Description
Hi all
This might be my issue but I seem to be unable to read from topics that have snappy compressed messages on them
The Kafka console methods are able to read these topics (and as a result I suspect, but I have not tested, that java clients are able to as well).
My python test code is really simple
from kafka.client import KafkaClient
from kafka.consumer import SimpleConsumer
kafka = KafkaClient('compute-10-2-60-63.us-east-1.urx.internal', 6667)
consumer = SimpleConsumer(kafka, 'etl-pipeline', 'raw-clicks')
it = iter(consumer)
next(it)
This gives me
greg@localhost ~/projects/kafka-python $ ipython -i -- ./test.py
Python 2.7.6 (default, Dec 1 2013, 21:04:11)
Type "copyright", "credits" or "license" for more information.
IPython 1.1.0 -- An enhanced Interactive Python.
? -> Introduction and overview of IPython's features.

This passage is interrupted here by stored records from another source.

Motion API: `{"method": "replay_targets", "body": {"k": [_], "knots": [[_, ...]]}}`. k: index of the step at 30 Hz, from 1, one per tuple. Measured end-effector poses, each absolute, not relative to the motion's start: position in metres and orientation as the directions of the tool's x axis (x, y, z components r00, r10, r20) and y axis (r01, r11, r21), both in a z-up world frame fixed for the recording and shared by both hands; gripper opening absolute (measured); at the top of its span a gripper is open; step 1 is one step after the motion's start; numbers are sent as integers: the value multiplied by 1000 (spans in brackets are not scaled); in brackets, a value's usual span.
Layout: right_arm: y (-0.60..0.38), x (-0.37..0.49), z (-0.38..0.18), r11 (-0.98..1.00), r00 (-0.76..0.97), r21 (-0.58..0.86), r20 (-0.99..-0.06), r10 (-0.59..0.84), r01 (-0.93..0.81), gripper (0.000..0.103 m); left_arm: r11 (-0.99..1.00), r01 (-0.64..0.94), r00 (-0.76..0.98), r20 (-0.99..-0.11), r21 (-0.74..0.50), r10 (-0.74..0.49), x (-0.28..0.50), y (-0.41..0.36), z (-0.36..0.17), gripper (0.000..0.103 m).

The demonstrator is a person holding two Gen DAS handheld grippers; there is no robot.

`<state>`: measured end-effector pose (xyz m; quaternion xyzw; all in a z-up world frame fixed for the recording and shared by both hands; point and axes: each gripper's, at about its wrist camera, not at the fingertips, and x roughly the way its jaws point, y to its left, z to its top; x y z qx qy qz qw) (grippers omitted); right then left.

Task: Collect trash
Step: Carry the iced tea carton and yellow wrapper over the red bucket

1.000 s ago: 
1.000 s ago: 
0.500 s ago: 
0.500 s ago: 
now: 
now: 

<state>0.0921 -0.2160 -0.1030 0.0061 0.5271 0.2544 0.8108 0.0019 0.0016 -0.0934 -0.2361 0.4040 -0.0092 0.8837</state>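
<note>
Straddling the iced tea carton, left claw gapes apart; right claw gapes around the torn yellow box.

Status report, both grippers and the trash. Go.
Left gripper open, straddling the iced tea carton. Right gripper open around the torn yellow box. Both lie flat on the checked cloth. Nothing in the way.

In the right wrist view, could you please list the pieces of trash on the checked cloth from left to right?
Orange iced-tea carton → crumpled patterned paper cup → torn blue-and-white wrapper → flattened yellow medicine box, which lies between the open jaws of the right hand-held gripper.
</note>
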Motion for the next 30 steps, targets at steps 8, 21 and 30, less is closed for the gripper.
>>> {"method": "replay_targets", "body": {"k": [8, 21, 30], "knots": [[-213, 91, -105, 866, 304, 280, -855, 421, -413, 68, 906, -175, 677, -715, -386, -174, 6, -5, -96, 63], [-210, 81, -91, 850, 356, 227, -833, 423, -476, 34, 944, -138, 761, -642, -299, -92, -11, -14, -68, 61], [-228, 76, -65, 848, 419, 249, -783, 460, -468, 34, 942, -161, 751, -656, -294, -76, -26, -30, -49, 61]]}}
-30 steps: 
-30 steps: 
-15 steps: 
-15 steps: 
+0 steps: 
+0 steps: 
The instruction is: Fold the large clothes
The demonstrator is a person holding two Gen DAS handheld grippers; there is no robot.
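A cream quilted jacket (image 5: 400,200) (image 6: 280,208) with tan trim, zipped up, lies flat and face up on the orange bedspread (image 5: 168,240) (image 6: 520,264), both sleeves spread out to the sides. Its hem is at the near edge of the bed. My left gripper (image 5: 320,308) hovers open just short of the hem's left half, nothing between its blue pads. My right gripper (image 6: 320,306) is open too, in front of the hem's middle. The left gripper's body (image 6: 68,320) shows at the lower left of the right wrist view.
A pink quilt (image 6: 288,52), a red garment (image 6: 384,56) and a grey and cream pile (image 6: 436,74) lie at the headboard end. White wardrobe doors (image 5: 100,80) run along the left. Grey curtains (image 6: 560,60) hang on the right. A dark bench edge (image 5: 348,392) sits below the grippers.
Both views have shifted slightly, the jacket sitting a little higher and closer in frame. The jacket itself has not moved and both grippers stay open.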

%quickref -> Quick reference.
help -> Python's own help system.
object? -> Details about 'object', use 'object??' for extra details.
---------------------------------------------------------------------------
UncompressError Traceback (most recent call last)
/usr/lib64/python2.7/site-packages/IPython/utils/py3compat.pyc in execfile(fname, *where)
202 else:
203 filename = fname
--> 204 __builtin__.execfile(filename, *where)
/home/greg/projects/kafka-python/test.py in <module>()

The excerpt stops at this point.